De fine versus – a Renaissance Version
Neven Jovanović, University of Zagreb, Croatia
- Address of this page: croala.ffzg.unizg.hr/croatica-tyrolensia/collections/defineversus/
- BibSonomy links: croalaDeFineVersus
Summary
On two collections of Renaissance Latin poetry available in digital form (the Poeti d'Italia in lingua latina, ed. Mastandrea et al, first edition 1999, c. 2.5 million words; the Croatiae auctores Latini / CroALa; ed. Jovanović et al, first edition 2009, c. 5 million words), the paper demonstrates importance of a standardized format (TEI XML) and a Creative Commons license (which permits extensive computing manipulation). Isolating a subset of all poems written between 1400 and 1650 (c. 483,000 verses) I discover and analyse reuse of clausulae, a long-recognized locus of poetic memory in Latin literature.
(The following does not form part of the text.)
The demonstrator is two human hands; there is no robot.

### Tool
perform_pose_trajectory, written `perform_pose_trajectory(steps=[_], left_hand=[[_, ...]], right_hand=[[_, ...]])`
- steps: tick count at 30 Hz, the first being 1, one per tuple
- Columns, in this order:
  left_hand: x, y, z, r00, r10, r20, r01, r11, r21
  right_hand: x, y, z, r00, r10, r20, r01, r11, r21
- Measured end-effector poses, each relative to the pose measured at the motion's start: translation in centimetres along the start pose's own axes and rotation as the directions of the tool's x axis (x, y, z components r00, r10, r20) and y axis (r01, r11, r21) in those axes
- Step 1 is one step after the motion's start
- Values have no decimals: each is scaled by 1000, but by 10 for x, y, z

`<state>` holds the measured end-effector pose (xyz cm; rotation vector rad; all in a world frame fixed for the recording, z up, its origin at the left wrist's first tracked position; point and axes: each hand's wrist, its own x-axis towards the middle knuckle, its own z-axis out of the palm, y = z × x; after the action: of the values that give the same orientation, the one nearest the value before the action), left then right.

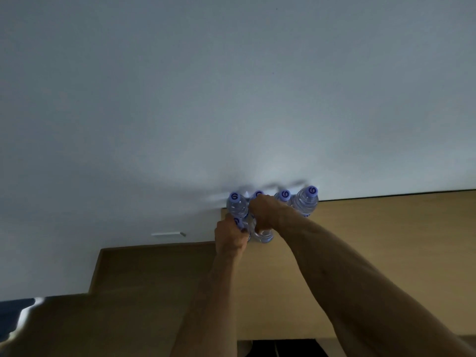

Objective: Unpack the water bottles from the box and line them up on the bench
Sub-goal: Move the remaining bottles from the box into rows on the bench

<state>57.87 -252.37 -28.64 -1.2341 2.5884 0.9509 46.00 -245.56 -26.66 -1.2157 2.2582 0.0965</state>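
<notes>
the pale grey-white wall (231, 86) fills most of the view, and under it runs the light brown wooden bench (386, 240), whose far edge meets the wall and whose left end stops just beside the bottles, with a lower wooden step (154, 274) dropping away below it. the box is not in view.

four clear plastic water bottles with purple caps stand upright in a row against the wall: the leftmost bottle (236, 206), a second bottle (257, 194) mostly hidden, a third bottle (283, 196) and the rightmost bottle (307, 202).

the step in hand looks like placing and lining up. the left hand (230, 239) curls its grip round another capped bottle (238, 222) in front of the row, and the right hand (262, 212) is wrapped round a clear bottle (262, 234) beside it (blur hides the fingers' exact lie).

next, i judge, both bottles need setting down upright without knocking the row. the left end of the bench is close, so open room lies rightward along the wall, well past the rightmost bottle.
</notes>
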Motion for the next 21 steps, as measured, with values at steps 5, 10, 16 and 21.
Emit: perform_pose_trajectory(steps=[5, 10, 16, 21], left_hand=[[2, 3, -9, 998, -14, 63, 5, 990, 138], [6, 13, -30, 992, 65, 106, -99, 933, 346], [3, 35, -63, 959, 268, -87, -213, 892, 399], [-9, 58, -78, 913, 354, -203, -222, 848, 480]], right_hand=[[0, -4, 2, 999, 42, -27, -42, 999, 10], [-11, -9, -13, 984, 126, -130, -134, 989, -57], [-32, -20, -39, 936, 197, -290, -197, 980, 30], [-66, -22, -56, 885, 241, -399, -238, 970, 57]])
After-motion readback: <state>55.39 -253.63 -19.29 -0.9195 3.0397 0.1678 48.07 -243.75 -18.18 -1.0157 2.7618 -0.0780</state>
Thus I intend to ask for Italian and Croatian Renaissance poems what Mastandrea and Tessarolo in 1993 asked for ancient Roman poetry: to what extent do texts, authors, periods, genres use similar clausulae – and what could that mean?
Sources / corpora
- Croatiae auctores Latini:
- 246,658 Latin verses
- 1,575,988 words (tokens)*
- CroALa / Renaissance (all Latin verses written before 1700):
- 97,162 verses (39% of all CroALa verses)
- 602,406 words / tokens (38% of all words in CroALa verses)
- Poeti d' Italia in lingua latina (excluding texts present in CroALa as well)
- 438,484 verses (1.78 times larger than CroALa, 4.5 times larger than CroALa / R)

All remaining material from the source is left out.